Whilst others, like Bauchelain’s, revealed nothing, nothing at all.

Imid could not decide which of the two was more frightening.

He arrived at the home of Elas Sil, knocked thrice as custom dictated, then entered, as the law now permitted since privacy invited… private things. Entered, then, to find her quickly emerging from the curtained backroom, adjusting her tunic with a decidedly guilty expression on her face.

Imid stopped two steps in from the doorway, frozen in horror. “Who’s back there?” he demanded. “He’ll get castrated! And you-you-”

“Oh be quiet, there’s no one back there.”

He stared at her. “You were masturbating! That’s illegal!”

“Nobody’s ever proved the unhealthiness of it, have they?”

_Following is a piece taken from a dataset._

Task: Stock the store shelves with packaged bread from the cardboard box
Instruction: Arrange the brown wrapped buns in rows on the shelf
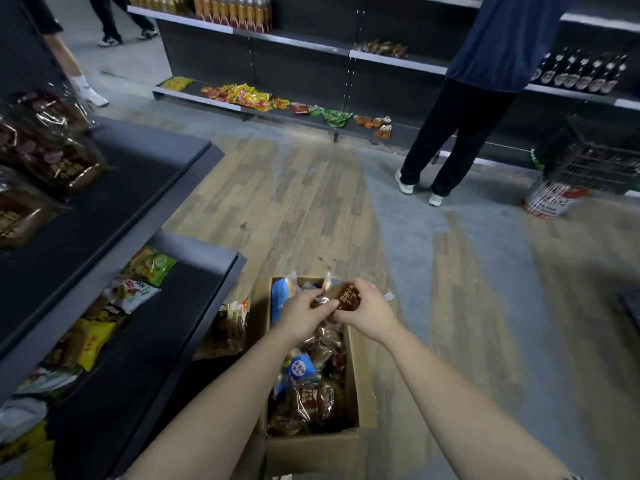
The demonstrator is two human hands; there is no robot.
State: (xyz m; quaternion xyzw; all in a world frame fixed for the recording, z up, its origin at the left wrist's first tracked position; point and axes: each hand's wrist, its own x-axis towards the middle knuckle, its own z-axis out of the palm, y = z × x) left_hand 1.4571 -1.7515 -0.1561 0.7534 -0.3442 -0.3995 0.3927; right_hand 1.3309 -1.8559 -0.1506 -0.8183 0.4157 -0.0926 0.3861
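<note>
bread pack (pixel 348 297), brown label, chinese characters, grasped by left grip (pixel 304 317) and right grip (pixel 367 313) over cardboard box (pixel 311 452).

Lower centre: brown bread packet (pixel 348 297) above cardboard box (pixel 311 452), gold characters "小面包" on dark label. Inside box: second brown packet (pixel 306 400), same "小面包" down its front; blue round sticker (pixel 299 367) just above it, characters too blurred to read. Left of frame: white snack bag (pixel 133 289), letters "IAN" legible, rest cut off; yellow bag (pixel 93 341), red characters unclear. Right edge: red-and-white can (pixel 550 200), print unreadable.
</note>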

“Not physically, no, but emotionally unhealthy! Is there any doubt of that, Elas Sil? Your mind is drawn into base desires, and base desires lead to sordid appetites and sordid appetites leads to temptation and temptation leads to-”

“The end of civilisation. I know. Now, what do you want, Imid?”

“Well, uh, I was coming here to, uh, confess.”

She advanced on him, smelling of women’s parts, and with a growing sneer said, “Confess, Imid Factallo? And what must you confess to a fellow saint, if not temptations? You hypocrite!”

“I confess my hypocrisy! There, satisfied? I’m having… impulses. All right?”

“Oh, never mind,” Elas said, turning away and sitting down on a nearby chair. “It’s all so pathetic, isn’t it? Did you hear? They’re stealing babies, now. If it screams, it’s breaking the law. If children play-fight in the street, they’re breaking the law.” She looked over. “Have you done your required exercises today?”